Un désaccord croissant entre Washington et Jérusalem
Les propos de Donald Trump constituent un signal fort adressé au Premier ministre israélien, Benjamin Netanyahu. Alors que l'administration américaine s'efforce de stabiliser la région après l'accord avec Téhéran, elle semble vouloir limiter les actions unilatérales d'Israël qui pourraient compromettre cette fragile dynamique. En soulignant qu'Israël pourrait « mieux se comporter », le président américain laisse entendre que les opérations en cours ne respectent pas pleinement les engagements pris ou les attentes de la Maison-Blanche.
Le maintien des troupes israéliennes au Liban en question
Le ministre israélien de la Défense a, de son côté, maintenu sa position, annonçant que les troupes ne quitteraient pas le Liban tant que les conditions de sécurité ne seraient pas remplies. Cette décision semble aller à l'encontre des efforts de médiation américains qui visaient à instaurer un cessez-le-feu durable entre Israël et le Hezbollah. Les déclarations de Donald Trump pourraient être interprétées comme une pression supplémentaire sur Jérusalem pour qu'il révise sa posture militaire.
Un contexte régional toujours explosif
La région reste marquée par une extrême volatilité. L'accord américano-iranien, bien qu'ayant suscité des espoirs, n'a pas encore produit d'effets concrets sur le terrain. Israël poursuit ses frappes contre des positions qu'il attribue au Hezbollah, tandis que le Liban déplore des pertes civiles et des destructions massives. La promesse de Benjamin Netanyahu d'un « avenir sans le Hezbollah » pour les Libanais semble difficile à concilier avec la réalité des bombardements quotidiens.
Les critiques de Trump pourraient également refléter une volonté de repositionner les États-Unis en médiateur plus neutre, capable de dialoguer avec toutes les parties. En prenant ses distances avec la ligne dure israélienne, Washington cherche peut-être à préserver les acquis de l'accord avec l'Iran et à éviter une escalade régionale qui compromettrait ses intérêts stratégiques.
Quelles suites pour la relation américano-israélienne ?
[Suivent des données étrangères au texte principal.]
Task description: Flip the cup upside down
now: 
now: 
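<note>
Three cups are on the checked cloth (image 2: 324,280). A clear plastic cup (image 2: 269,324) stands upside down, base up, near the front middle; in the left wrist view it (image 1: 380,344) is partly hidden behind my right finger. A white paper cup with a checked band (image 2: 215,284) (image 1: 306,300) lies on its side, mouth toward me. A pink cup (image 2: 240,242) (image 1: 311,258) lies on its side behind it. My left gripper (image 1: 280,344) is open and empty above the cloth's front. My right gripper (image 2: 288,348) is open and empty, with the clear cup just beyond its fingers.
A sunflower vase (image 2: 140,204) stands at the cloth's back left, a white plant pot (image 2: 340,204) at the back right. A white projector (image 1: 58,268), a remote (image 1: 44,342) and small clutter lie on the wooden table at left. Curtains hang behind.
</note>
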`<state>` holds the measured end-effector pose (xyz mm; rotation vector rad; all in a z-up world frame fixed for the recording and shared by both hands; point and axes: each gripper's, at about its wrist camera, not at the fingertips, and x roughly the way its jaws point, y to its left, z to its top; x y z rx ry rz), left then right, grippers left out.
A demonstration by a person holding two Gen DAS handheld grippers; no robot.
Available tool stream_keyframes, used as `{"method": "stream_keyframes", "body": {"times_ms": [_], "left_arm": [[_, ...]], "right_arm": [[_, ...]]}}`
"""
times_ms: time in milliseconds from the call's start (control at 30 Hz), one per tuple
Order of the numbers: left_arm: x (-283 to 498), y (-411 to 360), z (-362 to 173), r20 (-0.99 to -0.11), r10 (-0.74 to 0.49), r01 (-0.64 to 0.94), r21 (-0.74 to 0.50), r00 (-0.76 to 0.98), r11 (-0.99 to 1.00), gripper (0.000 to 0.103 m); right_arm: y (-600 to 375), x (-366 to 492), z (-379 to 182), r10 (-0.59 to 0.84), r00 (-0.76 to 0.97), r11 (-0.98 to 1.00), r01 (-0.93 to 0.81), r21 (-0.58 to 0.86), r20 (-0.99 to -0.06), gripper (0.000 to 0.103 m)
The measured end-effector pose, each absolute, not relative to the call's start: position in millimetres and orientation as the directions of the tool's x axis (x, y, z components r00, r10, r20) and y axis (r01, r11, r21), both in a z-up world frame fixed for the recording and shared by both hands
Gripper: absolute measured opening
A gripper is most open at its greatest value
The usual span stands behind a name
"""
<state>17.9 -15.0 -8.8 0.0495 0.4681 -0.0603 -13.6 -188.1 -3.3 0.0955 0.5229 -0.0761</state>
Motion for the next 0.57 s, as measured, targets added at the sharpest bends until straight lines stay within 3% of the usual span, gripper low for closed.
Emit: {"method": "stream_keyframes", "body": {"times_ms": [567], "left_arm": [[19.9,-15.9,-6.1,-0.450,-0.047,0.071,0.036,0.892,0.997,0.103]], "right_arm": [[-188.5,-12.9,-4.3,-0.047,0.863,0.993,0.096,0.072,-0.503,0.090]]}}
Les relations entre les deux alliés n'avaient pas connu de telles frictions depuis plusieurs mois. Si Donald Trump a souvent affiché un soutien sans faille à Israël, ses remarques récentes indiquent un changement de ton. Le gouvernement Netanyahu devra désormais composer avec une administration américaine qui exige davantage de retenue et de coordination.
Sur le terrain, la situation humanitaire au Liban se détériore. Les organisations internationales tirent la sonnette d'alarme face à l'afflux de déplacés et à la destruction des infrastructures. Les propos du président américain, bien que critiques, n'ont pas encore été suivis de mesures concrètes pour contraindre Israël à modifier ses opérations.
Un équilibre diplomatique précaire
L'accord avec l'Iran avait été présenté comme une avancée majeure pour la paix régionale. Mais la persistance des frappes israéliennes au Liban et la détermination de Jérusalem à maintenir ses troupes sur place menacent de faire voler en éclats cet équilibre. La déclaration de Donald Trump pourrait être le prélude à une médiation plus active des États-Unis pour imposer un cessez-le-feu effectif.
En attendant, les populations civiles des deux côtés de la frontière continuent de subir les conséquences d'un conflit qui semble loin de trouver une issue. Le « meilleur travail » demandé par le président américain à Israël reste à définir, mais il est clair que la patience de Washington a des limites.